Since I’ve been an operator for most of my career, I tend to get everything ready for use before building a single thing. But I do have ideas of what to run on this cluster and how it’s used.
- Home automation. I currently have Home Assistant running on its own Raspberry Pi (as one of the blades in the picture), but I’d like to move this to containers and work with that community on repeatable processes.
- Git server. Sometimes, there are code projects you don’t want out on the public internet. I plan to run Gitea on this cluster and back it on the SSDs.
- Home cloud. If you develop on AWS and haven’t seen LocalStack, I highly recommend checking it out. The idea started behind
dynamodb-localbut quickly expanded and added arm64 support.
- Minecraft server. Because I have kids, and one of them is learning to program.
- Media server. I have a bunch of DVDs and Blurays that never get used because I’m too lazy to put the DVD in the tray, so I’m gonna digitize them and host on Plex or something similar.
- Code server. It’s been a dream of mine to work from a tablet, and coding always tends to be one of those misses. At least with code-server, I can make it easy to use an IDE (as long as there’s reliable internet).
- Donate unused compute. There’s services like Folding@home and BOINC that allow scientific & academic communities to run their code on remote machines, and I can donate my “unused” CPU cycles to one of these programs. I’ll of course prioritize my own workloads, but if I’m not using those cycles then they might as well go to a good cause.

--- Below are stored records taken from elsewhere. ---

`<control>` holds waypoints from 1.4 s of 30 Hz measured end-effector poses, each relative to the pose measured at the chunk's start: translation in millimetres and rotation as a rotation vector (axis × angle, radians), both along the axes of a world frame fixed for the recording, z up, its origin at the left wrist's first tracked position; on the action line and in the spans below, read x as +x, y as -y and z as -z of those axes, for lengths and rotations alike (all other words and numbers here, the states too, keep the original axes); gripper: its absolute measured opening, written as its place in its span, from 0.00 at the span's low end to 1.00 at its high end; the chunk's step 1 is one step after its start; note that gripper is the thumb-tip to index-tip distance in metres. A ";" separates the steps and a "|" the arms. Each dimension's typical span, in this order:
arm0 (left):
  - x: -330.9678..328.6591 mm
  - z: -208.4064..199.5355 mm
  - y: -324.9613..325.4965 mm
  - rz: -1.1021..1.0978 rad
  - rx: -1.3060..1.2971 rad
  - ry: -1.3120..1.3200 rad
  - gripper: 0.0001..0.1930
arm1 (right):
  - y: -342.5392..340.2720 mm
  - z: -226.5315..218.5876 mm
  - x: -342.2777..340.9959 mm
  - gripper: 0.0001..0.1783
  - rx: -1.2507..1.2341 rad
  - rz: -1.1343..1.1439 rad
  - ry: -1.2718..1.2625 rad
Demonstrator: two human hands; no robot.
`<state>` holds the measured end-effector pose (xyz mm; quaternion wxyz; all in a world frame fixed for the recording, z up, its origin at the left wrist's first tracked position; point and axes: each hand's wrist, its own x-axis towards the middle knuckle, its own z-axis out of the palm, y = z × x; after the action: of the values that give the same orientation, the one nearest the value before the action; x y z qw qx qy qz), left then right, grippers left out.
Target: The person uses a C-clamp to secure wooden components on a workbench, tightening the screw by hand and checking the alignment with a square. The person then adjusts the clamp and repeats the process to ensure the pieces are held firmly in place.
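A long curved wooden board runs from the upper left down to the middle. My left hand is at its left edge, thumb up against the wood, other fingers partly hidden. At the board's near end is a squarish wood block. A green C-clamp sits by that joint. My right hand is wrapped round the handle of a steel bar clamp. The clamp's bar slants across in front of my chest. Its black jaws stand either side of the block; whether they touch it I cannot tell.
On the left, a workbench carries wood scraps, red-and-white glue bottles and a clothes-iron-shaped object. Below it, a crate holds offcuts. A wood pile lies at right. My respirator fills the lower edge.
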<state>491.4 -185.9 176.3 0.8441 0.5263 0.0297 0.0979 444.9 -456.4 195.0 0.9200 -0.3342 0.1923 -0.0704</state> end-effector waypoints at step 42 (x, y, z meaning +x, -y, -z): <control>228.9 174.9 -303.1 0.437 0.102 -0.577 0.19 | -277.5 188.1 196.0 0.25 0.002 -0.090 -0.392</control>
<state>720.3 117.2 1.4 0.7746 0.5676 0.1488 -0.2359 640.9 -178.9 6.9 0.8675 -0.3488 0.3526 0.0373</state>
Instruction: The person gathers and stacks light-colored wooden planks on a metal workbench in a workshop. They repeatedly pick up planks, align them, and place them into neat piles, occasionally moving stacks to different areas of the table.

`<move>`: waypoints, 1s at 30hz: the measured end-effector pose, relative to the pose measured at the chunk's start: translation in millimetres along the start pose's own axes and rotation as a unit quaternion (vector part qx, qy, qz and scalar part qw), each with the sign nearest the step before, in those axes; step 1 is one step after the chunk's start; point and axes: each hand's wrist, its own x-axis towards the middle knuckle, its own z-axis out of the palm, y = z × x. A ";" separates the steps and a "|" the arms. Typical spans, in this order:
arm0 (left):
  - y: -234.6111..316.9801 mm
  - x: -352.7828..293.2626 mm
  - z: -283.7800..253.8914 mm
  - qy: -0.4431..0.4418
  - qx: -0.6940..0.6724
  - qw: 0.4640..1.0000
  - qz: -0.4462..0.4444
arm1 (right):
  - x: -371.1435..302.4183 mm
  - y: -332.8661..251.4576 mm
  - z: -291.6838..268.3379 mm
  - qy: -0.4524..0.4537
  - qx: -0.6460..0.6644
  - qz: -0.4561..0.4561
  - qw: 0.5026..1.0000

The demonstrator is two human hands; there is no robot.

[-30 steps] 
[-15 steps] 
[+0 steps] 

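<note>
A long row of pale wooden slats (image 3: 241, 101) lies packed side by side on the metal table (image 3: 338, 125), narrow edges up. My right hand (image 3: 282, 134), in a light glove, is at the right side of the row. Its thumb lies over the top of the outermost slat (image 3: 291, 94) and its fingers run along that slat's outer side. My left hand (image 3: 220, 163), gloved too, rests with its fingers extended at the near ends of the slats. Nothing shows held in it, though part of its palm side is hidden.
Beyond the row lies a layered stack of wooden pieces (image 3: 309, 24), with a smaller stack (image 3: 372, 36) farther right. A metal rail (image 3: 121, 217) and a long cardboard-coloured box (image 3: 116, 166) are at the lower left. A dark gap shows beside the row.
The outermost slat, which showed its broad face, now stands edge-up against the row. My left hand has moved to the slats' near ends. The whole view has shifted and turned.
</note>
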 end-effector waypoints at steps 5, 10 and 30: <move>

- Random sparks or ideas. Because I had set most of this up before KubeCon North America 2022, I had a running cluster ready for running coding challenges and testing out new projects and ideas and was able to complete most of the challenges on the showroom floor, during sessions, or while at the hotel.
Ultimately, having this cluster gives me the freedom to run side projects and test various ideas from my house. It’s not production-ready, but rather experimentation-ready!